As it is “American Graffiti” (1973) takes us back to a time when dancing was more than crass body movements, cruising was a most important Friday-night affair, everything cool was boss and the drive-in was still a hip place to hang out.
Downtown Port Orchard, as a whole, will be reverting to that time period this weekend as the annual classic car show The Cruz and a four-day bevy of related happenings take over the town.
The Orchard Theatre is getting into the festivities, as it’s become accustomed to doing, by featuring “American Graffiti.”
From a film-head’s perspective this movie is important because it puts the spotlight on some of Hollywood’s most famous faces — Ron Howard, Cindy Williams, Richard Dreyfuss and Harrison Ford — back when they were just teenagers. And for the director, some guy named George Lucas, it was a springboard to the “Star Wars” fame.

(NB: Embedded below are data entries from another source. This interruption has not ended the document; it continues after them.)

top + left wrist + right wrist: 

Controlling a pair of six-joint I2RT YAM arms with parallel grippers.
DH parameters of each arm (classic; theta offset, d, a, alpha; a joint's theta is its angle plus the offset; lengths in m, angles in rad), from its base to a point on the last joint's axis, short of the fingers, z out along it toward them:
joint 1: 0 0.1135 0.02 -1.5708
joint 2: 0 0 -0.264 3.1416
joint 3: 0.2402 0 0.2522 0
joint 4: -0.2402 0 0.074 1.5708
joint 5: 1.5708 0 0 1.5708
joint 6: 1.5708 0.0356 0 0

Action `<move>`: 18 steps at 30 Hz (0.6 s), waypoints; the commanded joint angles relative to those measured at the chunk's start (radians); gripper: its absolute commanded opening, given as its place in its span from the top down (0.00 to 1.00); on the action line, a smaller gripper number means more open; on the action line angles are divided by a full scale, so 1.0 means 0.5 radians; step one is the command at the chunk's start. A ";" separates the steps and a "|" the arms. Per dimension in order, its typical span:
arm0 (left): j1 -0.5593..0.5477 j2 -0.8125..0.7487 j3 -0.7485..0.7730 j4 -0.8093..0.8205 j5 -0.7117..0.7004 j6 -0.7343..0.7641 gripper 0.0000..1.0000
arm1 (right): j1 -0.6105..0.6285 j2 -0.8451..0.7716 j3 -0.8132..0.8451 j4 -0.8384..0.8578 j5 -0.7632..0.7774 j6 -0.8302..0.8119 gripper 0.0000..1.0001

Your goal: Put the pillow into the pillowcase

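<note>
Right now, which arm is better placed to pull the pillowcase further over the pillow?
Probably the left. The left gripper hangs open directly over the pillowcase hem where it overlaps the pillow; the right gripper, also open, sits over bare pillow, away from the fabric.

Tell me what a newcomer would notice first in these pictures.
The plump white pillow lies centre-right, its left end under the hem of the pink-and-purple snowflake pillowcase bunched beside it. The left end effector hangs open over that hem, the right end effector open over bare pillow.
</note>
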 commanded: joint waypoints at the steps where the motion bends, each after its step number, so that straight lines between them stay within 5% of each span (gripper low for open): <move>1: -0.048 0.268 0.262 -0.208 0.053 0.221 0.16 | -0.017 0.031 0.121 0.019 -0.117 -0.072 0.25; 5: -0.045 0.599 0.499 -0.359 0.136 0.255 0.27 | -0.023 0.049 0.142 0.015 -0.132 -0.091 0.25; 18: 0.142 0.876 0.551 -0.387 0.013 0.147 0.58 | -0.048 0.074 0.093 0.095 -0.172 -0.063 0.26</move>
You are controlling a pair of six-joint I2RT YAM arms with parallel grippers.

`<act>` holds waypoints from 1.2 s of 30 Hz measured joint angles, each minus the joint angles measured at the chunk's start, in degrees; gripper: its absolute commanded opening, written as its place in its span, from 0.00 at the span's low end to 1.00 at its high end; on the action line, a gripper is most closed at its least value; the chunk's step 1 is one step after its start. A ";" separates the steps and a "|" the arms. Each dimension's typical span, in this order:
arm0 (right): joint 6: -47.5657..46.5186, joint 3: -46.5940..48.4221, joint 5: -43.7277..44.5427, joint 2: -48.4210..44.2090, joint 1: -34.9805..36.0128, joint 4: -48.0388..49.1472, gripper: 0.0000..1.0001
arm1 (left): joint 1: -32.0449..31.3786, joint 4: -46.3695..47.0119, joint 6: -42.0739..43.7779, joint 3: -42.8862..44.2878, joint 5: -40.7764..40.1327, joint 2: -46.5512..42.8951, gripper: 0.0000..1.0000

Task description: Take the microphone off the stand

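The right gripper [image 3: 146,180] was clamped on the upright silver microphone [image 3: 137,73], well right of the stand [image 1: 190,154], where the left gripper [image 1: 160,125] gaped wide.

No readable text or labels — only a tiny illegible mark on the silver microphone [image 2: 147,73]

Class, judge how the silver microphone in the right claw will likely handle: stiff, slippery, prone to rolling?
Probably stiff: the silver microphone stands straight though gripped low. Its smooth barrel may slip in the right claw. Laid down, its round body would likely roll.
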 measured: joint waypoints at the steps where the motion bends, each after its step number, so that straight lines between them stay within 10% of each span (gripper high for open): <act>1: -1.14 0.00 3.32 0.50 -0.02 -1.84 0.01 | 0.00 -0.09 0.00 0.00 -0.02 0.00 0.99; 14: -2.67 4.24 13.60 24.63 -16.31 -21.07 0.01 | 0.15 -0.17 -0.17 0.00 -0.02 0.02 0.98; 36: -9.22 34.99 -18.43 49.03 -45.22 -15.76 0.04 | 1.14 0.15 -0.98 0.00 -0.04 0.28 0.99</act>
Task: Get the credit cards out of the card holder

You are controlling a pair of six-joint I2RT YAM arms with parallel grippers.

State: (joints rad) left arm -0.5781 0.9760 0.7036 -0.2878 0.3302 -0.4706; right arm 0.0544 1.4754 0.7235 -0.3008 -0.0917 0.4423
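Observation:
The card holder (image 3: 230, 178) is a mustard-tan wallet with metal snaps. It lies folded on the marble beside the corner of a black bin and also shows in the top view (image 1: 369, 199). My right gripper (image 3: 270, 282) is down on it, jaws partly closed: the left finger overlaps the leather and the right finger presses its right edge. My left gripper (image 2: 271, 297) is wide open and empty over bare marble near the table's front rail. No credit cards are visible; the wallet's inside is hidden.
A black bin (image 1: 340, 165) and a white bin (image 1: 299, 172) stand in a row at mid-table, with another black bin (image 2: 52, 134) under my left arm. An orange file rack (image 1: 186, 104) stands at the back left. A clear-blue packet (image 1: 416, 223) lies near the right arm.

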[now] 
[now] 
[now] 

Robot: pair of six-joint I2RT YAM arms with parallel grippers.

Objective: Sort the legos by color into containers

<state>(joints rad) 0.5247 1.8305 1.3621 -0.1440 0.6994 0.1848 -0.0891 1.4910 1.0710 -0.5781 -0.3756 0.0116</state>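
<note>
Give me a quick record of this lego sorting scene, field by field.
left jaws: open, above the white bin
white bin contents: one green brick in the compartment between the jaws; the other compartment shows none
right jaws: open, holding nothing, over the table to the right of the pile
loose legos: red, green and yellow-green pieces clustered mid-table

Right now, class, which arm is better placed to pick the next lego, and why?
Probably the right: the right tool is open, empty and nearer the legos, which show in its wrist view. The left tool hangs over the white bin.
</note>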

From a gear-head’s perspective, it’s got Bob Falfa’s wicked ’55 Chevy, John Milner’s screaming yellow Roadster and a host of other classic Cadillacs, Corvettes and Chryslers.
Not too mention, the rock-and-roll perspective. “American Graffiti” is stacked with wall-to-wall classic rock, the first movie of its kind to do so. There’s so much classic rock that it was characterized as a musical, even though none of its characters had to sing. The music’s courtesy of the Wolfman.
But, as the muscle-head Milner laments in the film, “Rock and Roll’s been going downhill since Buddy Holly died.”